Work order — Print, in exact form, the lines below from the one containing "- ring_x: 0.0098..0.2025" through the one containing "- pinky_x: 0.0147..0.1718", and omit all others.

Data in this exercise —
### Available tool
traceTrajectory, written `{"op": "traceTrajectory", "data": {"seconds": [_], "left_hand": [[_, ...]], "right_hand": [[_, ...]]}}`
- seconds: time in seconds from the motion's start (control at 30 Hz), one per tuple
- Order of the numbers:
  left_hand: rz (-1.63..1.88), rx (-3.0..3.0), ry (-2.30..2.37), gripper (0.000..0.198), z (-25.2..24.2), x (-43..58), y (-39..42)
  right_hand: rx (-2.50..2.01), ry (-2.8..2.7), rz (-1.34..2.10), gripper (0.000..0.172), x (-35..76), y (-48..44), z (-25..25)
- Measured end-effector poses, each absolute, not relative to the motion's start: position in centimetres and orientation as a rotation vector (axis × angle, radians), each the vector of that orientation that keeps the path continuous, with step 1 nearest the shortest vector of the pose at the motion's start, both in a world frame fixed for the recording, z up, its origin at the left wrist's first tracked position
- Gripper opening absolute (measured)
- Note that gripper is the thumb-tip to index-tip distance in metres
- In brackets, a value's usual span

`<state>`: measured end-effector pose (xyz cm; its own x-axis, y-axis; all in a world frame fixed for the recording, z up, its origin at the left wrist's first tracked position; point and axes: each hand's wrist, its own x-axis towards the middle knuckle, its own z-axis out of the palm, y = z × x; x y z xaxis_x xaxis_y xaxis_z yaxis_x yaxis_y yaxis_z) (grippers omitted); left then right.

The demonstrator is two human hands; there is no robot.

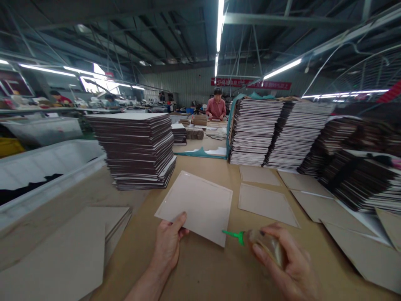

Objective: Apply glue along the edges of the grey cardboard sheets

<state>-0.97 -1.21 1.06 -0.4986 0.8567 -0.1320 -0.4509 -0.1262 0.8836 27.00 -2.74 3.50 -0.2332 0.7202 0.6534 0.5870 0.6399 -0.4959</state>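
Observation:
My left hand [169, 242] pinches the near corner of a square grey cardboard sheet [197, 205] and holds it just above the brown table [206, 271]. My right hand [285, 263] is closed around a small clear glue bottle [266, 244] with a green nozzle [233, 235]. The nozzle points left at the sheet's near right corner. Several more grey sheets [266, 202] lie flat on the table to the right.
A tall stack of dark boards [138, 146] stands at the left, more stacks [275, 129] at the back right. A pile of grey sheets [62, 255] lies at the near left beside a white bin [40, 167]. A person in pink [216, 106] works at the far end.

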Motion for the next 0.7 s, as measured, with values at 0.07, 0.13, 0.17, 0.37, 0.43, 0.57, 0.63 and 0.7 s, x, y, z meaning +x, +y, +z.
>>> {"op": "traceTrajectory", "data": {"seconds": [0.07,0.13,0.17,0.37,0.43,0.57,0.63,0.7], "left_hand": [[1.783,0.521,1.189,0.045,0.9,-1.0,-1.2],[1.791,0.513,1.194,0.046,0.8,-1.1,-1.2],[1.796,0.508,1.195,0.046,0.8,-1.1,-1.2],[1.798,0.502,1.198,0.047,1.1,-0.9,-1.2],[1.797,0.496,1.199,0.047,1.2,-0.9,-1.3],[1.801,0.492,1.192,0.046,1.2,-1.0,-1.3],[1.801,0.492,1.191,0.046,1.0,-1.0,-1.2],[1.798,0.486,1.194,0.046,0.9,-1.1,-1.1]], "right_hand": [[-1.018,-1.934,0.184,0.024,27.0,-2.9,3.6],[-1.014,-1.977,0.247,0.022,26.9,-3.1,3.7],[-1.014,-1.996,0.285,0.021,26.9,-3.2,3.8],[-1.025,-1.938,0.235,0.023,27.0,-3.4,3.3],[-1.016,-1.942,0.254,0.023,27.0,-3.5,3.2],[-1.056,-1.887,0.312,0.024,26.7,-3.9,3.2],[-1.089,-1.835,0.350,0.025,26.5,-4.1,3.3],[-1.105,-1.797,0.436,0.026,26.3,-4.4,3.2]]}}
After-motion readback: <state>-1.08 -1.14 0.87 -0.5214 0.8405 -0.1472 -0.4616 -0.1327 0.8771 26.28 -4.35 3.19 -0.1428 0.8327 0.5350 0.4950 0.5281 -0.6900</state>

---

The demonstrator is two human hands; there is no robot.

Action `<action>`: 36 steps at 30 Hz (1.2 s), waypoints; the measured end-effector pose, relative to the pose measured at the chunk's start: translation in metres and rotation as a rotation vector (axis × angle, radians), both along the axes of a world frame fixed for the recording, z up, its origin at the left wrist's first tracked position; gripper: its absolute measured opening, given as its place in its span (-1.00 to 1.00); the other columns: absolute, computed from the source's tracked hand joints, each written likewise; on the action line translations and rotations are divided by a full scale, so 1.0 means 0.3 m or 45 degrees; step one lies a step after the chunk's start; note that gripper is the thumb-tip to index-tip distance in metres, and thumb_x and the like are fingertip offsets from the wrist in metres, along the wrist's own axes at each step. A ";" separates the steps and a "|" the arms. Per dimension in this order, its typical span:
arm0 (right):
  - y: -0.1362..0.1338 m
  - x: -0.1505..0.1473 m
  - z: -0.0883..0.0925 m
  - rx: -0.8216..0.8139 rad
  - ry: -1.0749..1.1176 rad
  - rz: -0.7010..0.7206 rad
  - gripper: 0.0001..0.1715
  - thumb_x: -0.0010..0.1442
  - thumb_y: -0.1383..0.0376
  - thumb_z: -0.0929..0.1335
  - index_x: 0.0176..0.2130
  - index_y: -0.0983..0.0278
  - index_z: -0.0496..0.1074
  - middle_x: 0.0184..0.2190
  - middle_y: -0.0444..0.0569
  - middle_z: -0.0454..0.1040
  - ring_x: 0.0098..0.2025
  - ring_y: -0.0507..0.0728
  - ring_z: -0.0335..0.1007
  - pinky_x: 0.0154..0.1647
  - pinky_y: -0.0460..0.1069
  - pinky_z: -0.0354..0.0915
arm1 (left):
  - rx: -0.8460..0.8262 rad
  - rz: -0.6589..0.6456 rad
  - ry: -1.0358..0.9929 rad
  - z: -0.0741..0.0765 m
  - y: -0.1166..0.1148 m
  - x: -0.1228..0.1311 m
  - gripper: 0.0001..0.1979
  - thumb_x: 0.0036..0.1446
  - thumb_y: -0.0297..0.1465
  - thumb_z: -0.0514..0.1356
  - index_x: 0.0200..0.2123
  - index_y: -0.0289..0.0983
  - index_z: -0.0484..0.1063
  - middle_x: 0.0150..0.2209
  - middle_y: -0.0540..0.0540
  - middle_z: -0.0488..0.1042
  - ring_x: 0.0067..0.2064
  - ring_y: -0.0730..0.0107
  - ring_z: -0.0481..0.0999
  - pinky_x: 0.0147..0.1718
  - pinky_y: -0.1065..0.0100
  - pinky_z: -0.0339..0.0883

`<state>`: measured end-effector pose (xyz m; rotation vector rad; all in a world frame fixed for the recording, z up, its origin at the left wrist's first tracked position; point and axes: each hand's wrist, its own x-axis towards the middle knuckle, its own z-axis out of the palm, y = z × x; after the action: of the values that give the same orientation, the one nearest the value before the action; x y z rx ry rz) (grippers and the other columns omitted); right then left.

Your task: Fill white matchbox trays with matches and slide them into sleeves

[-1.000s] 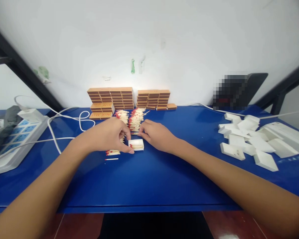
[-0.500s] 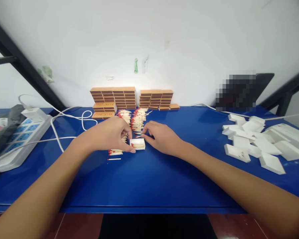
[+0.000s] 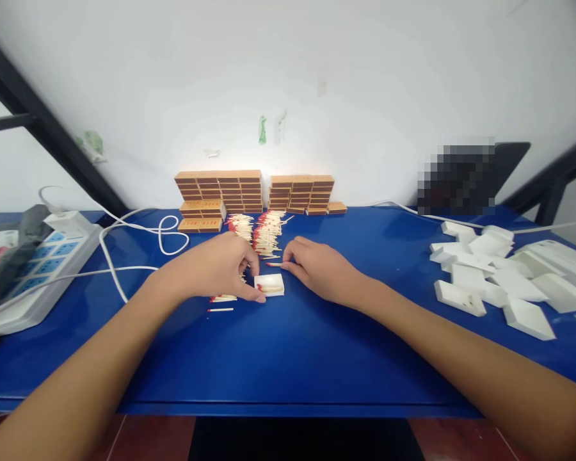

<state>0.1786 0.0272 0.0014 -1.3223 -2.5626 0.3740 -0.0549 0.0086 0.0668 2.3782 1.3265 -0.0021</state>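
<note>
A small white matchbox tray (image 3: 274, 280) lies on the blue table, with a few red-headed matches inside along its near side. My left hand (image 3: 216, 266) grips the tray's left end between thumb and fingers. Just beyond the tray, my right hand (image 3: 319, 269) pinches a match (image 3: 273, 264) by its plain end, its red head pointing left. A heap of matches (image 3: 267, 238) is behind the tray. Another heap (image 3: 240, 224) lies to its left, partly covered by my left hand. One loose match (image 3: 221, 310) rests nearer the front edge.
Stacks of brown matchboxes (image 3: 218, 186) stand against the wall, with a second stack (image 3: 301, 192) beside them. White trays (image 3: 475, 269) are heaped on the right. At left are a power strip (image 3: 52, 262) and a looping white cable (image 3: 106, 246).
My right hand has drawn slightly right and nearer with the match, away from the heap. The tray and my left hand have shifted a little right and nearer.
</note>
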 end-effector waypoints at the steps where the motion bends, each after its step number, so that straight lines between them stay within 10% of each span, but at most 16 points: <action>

Output —
  - ring_x: 0.0098..0.2025
  - ring_y: -0.0507..0.0728
  - ring_z: -0.0335..0.1007
  - pinky_x: 0.0154..0.1647
  - pinky_y: -0.0460..0.1069
  - pinky_z: -0.0354..0.0915
arm1 (left):
  - rx: -0.8460..0.8262 rad
  - rz: -0.6589..0.6456 rad
  - ry: -1.0358..0.9929 rad
  - z: -0.0741..0.0765 m
  - y: -0.1166..0.1148 m
  - x: -0.1228..0.1311 m
  - gripper: 0.0001..0.1979
  - thumb_x: 0.0036..0.1446
  - thumb_y: -0.0297..0.1465
  - thumb_z: -0.0514..0.1356
  - index_x: 0.0200..0.2123
  - index_y: -0.0289..0.0983
  - index_z: -0.0484..0.1063
  - middle_x: 0.0150..0.2209
  - middle_y: -0.0540..0.0540
  - middle_z: -0.0488..0.1042
  - ring_x: 0.0067..0.2064
  - ring_y: -0.0730..0.0107
  - ring_z: -0.0481..0.0999
  - pinky_x: 0.0147..0.1718

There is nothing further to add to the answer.